→ TASK TO COMPLETE
The reply must repeat the listing below exactly and carry none of its pictures.
════
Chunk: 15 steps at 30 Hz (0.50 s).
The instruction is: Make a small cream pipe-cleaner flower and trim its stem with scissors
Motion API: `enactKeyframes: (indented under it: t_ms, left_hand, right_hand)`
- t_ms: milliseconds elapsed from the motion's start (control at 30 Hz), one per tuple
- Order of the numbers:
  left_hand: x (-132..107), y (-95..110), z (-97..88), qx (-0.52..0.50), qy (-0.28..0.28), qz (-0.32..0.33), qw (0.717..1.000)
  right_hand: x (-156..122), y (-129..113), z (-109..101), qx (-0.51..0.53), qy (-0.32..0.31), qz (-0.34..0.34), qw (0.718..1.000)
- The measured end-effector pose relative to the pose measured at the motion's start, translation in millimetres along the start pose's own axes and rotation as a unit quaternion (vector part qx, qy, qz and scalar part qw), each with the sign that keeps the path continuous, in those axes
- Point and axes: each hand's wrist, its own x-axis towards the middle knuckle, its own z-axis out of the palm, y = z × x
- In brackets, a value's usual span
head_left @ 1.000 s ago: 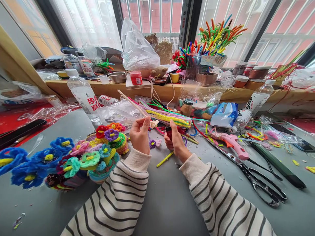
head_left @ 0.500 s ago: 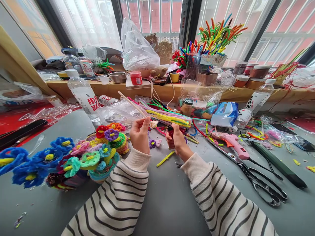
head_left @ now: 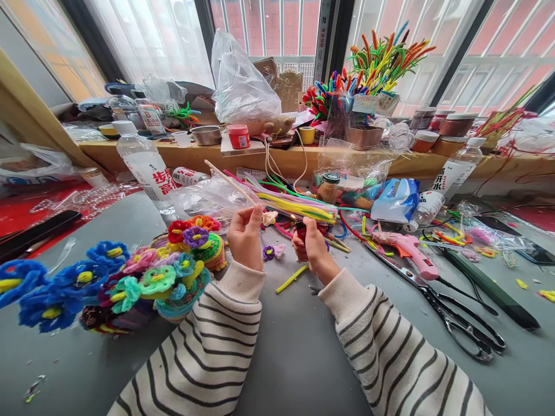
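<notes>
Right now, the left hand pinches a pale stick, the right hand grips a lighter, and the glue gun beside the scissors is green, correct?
Not green: the head view shows a pink glue gun beside the scissors. The left hand pinches the pale stick; the right hand grips the lighter.

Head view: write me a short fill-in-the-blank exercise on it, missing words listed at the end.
1. The left hand pinches a pale stem, and the right hand grips a ____.
2. The glue gun has a mostly ____ body.
3. The blue flowers have ____ centres.
4. The sleeves are pale with dark ____.

Missing words: lighter; pink; yellow; stripes.
</notes>
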Motion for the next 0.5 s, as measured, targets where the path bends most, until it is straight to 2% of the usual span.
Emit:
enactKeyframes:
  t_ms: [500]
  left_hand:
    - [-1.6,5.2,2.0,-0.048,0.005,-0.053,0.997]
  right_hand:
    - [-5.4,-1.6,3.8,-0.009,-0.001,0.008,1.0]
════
→ ANSWER BELOW
Chunk: 15 steps at 30 Hz (0.50 s).
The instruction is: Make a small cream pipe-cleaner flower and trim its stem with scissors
Motion API: `enactKeyframes: (indented under it: t_ms, left_hand, right_hand)`
- t_ms: milliseconds elapsed from the motion's start (control at 30 Hz), one per tuple
- Order of the numbers:
  left_hand: x (-132..107), y (-95..110), z (-97..88), qx (-0.52..0.50), qy (-0.28..0.28), qz (-0.32..0.33), qw (0.717..1.000)
  right_hand: x (-156..122), y (-129..113), z (-109..101), qx (-0.51..0.53), qy (-0.32..0.31), qz (-0.34..0.34), qw (0.718..1.000)
- The measured end-effector pose relative to the pose measured at the motion's start, translation in millimetres along the start pose's own axes and rotation as a unit quaternion (vector part qx, qy, qz and scalar part qw), each with the sign that keeps the path continuous, in those axes
- Point and axes: each hand's wrist, its own x-axis towards the middle knuckle, its own z-axis out of the palm, y = z × x
- In brackets, a value's usual span
head_left @ 1.000 s ago: 
head_left @ 0.500 s ago: 
head_left @ now: 
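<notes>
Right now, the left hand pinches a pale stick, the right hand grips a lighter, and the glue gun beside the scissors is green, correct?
Not green: the head view shows a pink glue gun beside the scissors. The left hand pinches the pale stick; the right hand grips the lighter.

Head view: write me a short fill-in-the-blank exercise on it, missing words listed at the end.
1. The left hand pinches a pale stem, and the right hand grips a ____.
2. The glue gun has a mostly ____ body.
3. The blue flowers have ____ centres.
4. The sleeves are pale with dark ____.

Missing words: lighter; pink; yellow; stripes.
</notes>
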Motion for the next 0.5 s, as measured, targets where the path bends most, until it is straight to 2% of the usual span.
Emit:
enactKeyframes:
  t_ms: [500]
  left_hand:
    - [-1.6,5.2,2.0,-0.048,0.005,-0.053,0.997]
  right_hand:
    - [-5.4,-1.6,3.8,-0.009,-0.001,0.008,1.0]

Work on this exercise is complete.